**Task goal**
Lines in the data below that contain the word "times" are to be copied.

[[ Data for analysis open ]]

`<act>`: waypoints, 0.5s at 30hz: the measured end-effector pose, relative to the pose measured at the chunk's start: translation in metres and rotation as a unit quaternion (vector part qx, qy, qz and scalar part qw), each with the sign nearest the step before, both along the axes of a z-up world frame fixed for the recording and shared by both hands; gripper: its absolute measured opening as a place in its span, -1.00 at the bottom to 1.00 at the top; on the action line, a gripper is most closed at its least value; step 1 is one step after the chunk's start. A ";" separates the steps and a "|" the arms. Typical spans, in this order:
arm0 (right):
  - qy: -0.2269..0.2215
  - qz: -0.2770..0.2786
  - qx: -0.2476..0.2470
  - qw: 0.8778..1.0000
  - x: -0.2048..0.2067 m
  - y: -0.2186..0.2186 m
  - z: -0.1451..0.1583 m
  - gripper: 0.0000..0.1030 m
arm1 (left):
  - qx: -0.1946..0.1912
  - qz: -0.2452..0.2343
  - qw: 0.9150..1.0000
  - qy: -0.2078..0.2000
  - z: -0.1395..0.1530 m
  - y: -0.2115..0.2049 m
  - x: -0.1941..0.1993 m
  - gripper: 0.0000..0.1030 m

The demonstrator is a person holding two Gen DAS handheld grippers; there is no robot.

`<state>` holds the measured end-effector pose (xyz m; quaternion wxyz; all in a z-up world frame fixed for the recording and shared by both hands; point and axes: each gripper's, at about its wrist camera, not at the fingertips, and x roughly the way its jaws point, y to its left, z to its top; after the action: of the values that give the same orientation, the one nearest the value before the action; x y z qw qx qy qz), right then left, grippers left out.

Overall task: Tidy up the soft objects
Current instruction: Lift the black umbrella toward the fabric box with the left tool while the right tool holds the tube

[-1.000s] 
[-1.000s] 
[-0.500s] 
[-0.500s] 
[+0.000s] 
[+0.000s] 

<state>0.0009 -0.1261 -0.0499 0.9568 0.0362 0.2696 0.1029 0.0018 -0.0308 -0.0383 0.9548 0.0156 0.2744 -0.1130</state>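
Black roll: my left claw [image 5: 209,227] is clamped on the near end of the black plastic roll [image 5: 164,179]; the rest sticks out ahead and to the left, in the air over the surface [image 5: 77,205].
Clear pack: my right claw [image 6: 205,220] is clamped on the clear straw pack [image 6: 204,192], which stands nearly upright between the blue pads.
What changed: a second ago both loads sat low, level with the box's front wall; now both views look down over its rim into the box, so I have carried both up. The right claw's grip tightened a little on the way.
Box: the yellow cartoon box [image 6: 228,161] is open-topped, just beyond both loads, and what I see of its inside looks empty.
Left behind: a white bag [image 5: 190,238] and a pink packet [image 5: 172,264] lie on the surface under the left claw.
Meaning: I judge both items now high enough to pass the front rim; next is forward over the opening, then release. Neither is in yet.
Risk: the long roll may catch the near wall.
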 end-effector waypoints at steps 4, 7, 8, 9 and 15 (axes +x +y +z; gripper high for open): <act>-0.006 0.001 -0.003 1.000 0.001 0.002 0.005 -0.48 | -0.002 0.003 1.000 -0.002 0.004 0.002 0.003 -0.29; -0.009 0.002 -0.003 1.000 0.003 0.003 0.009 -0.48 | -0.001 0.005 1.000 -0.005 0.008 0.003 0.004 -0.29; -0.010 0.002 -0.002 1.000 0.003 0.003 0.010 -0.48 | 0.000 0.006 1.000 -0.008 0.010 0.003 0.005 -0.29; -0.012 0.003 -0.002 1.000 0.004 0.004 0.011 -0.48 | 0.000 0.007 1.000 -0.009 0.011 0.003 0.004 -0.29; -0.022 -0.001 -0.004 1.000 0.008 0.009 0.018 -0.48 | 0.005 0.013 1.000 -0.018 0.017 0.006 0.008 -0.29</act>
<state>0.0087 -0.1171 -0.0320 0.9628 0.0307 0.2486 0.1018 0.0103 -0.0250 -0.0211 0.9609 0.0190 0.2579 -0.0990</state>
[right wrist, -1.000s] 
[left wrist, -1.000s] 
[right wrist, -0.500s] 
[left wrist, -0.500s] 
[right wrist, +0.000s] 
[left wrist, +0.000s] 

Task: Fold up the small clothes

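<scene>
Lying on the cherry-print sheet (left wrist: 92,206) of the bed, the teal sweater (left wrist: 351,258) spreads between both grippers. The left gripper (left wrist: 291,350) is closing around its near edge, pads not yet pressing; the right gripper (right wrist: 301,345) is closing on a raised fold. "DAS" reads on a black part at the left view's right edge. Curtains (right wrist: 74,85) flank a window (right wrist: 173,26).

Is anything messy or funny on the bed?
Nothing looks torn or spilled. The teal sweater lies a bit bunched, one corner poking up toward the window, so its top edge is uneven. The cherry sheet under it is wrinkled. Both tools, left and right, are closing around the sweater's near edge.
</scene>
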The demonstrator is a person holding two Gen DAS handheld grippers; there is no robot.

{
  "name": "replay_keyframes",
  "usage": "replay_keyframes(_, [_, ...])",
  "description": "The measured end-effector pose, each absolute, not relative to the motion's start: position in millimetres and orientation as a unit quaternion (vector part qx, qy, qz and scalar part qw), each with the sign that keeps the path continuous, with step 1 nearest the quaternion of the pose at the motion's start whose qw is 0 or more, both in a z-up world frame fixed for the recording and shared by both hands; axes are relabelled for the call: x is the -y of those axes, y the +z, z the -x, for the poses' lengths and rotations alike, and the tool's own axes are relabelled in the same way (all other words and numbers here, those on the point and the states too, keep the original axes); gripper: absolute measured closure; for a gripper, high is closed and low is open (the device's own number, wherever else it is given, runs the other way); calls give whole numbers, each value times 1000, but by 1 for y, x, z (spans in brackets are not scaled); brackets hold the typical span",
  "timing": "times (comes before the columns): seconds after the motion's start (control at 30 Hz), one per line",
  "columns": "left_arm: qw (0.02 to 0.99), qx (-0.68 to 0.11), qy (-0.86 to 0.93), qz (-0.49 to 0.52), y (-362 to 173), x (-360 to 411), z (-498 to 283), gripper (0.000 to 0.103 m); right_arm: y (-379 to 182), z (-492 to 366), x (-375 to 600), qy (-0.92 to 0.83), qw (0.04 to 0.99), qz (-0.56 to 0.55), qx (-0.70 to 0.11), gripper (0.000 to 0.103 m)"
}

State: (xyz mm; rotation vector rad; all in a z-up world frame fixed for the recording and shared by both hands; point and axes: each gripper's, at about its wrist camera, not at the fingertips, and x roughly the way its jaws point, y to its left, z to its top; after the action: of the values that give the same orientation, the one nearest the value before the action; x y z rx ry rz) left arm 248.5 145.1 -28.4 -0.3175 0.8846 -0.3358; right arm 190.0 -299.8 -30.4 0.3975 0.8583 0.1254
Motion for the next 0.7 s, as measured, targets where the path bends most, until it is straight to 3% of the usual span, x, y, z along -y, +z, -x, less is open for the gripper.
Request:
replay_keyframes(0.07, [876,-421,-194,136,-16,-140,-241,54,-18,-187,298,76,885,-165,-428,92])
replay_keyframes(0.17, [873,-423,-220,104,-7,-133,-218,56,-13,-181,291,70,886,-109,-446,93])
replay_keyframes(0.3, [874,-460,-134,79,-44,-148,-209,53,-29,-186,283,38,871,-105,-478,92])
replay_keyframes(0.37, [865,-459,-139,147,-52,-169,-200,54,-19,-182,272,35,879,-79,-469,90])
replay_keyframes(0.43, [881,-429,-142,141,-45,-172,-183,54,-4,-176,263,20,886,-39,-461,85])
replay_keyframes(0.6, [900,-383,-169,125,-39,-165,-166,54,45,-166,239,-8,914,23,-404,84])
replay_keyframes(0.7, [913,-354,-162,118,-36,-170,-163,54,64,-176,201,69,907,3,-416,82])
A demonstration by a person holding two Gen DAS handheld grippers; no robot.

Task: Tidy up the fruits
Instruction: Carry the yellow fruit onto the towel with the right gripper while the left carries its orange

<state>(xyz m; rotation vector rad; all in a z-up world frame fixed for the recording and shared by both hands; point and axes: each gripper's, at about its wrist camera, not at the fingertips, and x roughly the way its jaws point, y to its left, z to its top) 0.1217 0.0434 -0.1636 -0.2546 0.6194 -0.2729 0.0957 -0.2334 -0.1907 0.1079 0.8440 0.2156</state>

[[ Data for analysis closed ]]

**Solution**
  "description": "The measured end-effector pose, each absolute, not relative to the motion's start: position in millimetres and orientation as a unit quaternion (vector part qx, qy, qz and scalar part qw), each with the sign that keeps the path continuous, with step 1 nearest the quaternion of the pose at the motion's start whose qw is 0 or more, both in a z-up world frame fixed for the recording and shared by both hands; axes are relabelled for the call: x is the -y of those axes, y the +z, z the -x, for the poses' lengths and rotations alike, and the tool's own axes are relabelled in the same way (all other words and numbers here, those on the point and the states too, keep the original axes); gripper: absolute measured closure; for a gripper, high is closed and low is open (the device's own number, wherever else it is given, runs the other way); calls give whole numbers, each value times 1000, but by 1 for y, x, z (spans in brackets are not scaled); brackets hold the typical span",
  "timing": "times (comes before the columns): seconds after the motion's start (control at 30 Hz), one per line",

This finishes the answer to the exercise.